→ **What the exercise asks**: Could you retype all of the data below exactly as given?

→ **Data shown**:

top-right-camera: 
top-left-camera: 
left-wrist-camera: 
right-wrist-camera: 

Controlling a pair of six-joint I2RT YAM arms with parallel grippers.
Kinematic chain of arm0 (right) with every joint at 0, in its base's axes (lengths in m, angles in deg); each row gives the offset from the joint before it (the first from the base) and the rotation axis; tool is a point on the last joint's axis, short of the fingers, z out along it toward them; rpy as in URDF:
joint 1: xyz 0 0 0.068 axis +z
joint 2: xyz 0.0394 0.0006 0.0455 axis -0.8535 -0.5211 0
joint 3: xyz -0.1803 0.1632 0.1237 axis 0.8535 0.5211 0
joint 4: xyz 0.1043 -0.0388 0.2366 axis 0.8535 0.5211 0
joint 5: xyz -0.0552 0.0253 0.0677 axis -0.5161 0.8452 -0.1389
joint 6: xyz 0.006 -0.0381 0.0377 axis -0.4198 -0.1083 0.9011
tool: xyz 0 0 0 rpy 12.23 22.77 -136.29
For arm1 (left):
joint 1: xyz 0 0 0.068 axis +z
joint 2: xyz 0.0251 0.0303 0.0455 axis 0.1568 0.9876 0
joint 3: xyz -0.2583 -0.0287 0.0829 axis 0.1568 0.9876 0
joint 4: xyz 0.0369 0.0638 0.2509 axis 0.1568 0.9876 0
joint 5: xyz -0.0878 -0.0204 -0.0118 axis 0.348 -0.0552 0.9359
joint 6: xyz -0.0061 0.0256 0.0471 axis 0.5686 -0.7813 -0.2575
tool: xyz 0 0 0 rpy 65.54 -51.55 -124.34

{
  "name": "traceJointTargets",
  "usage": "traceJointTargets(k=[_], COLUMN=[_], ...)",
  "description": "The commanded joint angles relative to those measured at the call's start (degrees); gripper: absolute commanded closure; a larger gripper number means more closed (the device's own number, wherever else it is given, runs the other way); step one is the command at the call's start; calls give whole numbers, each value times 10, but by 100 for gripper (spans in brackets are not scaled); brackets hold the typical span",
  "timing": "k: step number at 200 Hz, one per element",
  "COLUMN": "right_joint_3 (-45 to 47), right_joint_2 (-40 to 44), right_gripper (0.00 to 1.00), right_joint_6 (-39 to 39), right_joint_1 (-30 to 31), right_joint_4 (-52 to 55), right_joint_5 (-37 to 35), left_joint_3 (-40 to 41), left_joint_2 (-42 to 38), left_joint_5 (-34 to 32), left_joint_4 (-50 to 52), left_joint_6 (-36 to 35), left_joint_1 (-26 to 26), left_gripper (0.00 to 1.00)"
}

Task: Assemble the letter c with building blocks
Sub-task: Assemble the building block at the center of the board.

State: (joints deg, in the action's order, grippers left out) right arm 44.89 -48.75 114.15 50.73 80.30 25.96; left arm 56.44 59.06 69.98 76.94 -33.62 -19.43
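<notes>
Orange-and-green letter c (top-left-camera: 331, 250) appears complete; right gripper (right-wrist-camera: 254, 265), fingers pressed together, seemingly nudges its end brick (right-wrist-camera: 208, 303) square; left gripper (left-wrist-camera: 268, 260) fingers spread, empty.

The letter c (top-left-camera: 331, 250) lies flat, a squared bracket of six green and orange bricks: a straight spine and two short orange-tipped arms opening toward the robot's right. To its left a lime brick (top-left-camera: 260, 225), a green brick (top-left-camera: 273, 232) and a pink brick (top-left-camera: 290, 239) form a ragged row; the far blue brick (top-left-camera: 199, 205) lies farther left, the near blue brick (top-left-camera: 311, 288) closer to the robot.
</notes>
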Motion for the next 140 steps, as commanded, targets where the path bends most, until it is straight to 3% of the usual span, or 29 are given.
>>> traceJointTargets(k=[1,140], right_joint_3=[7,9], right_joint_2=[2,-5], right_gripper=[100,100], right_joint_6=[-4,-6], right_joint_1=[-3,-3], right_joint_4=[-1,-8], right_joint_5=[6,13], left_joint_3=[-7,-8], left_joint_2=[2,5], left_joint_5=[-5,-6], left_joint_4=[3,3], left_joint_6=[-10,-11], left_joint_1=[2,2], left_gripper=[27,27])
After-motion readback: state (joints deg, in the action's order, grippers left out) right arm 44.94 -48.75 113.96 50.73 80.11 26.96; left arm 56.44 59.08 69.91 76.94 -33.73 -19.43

→ **Exercise response**:
top-right-camera: 
top-left-camera: 
left-wrist-camera: 
right-wrist-camera: 

Controlling a pair of six-joint I2RT YAM arms with parallel grippers.
Kinematic chain of arm0 (right) with every joint at 0, in its base's axes (lengths in m, angles in deg); each row gives the offset from the joint before it (the first from the base) and the rotation axis; tool is a point on the last joint's axis, short of the fingers, z out along it toward them; rpy as in URDF:
joint 1: xyz 0 0 0.068 axis +z
joint 2: xyz 0.0394 0.0006 0.0455 axis -0.8535 -0.5211 0
joint 3: xyz -0.1803 0.1632 0.1237 axis 0.8535 0.5211 0
joint 4: xyz 0.1043 -0.0388 0.2366 axis 0.8535 0.5211 0
joint 5: xyz -0.0552 0.0253 0.0677 axis -0.5161 0.8452 -0.1389
joint 6: xyz 0.006 -0.0381 0.0377 axis -0.4198 -0.1083 0.9011
tool: xyz 0 0 0 rpy 12.23 22.77 -136.29
For arm1 (left):
joint 1: xyz 0 0 0.068 axis +z
joint 2: xyz 0.0251 0.0303 0.0455 axis 0.1568 0.9876 0
joint 3: xyz -0.2583 -0.0287 0.0829 axis 0.1568 0.9876 0
joint 4: xyz 0.0369 0.0638 0.2509 axis 0.1568 0.9876 0
joint 5: xyz -0.0878 -0.0204 -0.0118 axis 0.348 -0.0552 0.9359
joint 6: xyz -0.0061 0.0256 0.0471 axis 0.5686 -0.7813 -0.2575
tool: xyz 0 0 0 rpy 65.54 -51.55 -124.34

{
  "name": "traceJointTargets",
  "usage": "traceJointTargets(k=[_], COLUMN=[_], ...)",
  "description": "The commanded joint angles relative to those measured at the call's start (degrees); gripper: absolute commanded closure; a larger gripper number means more closed (the device's own number, wherever else it is given, runs the other way); step one is the command at the call's start; calls give whole numbers, each value times 10, but by 100 for gripper (spans in brackets are not scaled); brackets hold the typical span",
  "timing": "k: step number at 200 Hz, one per element",
  "COLUMN": "right_joint_3 (-45 to 47), right_joint_2 (-40 to 44), right_gripper (0.00 to 1.00), right_joint_6 (-39 to 39), right_joint_1 (-30 to 31), right_joint_4 (-52 to 55), right_joint_5 (-37 to 35), left_joint_3 (-40 to 41), left_joint_2 (-42 to 38), left_joint_5 (-34 to 32), left_joint_4 (-50 to 52), left_joint_6 (-36 to 35), left_joint_1 (-26 to 26), left_gripper (0.00 to 1.00)"
}

Task: Assemble the letter c with building blocks
Sub-task: Assemble the building block at the center of the board.

State: (joints deg, in the action's order, grippers left out) right arm 44.89 -48.75 114.15 50.73 80.30 25.96; left arm 56.44 59.06 69.98 76.94 -33.62 -19.43
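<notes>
Orange-and-green letter c (top-left-camera: 331, 250) appears complete; right gripper (right-wrist-camera: 254, 265), fingers pressed together, seemingly nudges its end brick (right-wrist-camera: 208, 303) square; left gripper (left-wrist-camera: 268, 260) fingers spread, empty.

The letter c (top-left-camera: 331, 250) lies flat, a squared bracket of six green and orange bricks: a straight spine and two short orange-tipped arms opening toward the robot's right. To its left a lime brick (top-left-camera: 260, 225), a green brick (top-left-camera: 273, 232) and a pink brick (top-left-camera: 290, 239) form a ragged row; the far blue brick (top-left-camera: 199, 205) lies farther left, the near blue brick (top-left-camera: 311, 288) closer to the robot.
</notes>
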Motion for the next 140 steps, as commanded, targets where the path bends most, until it is straight to 3% of the usual span, or 29 are given.
>>> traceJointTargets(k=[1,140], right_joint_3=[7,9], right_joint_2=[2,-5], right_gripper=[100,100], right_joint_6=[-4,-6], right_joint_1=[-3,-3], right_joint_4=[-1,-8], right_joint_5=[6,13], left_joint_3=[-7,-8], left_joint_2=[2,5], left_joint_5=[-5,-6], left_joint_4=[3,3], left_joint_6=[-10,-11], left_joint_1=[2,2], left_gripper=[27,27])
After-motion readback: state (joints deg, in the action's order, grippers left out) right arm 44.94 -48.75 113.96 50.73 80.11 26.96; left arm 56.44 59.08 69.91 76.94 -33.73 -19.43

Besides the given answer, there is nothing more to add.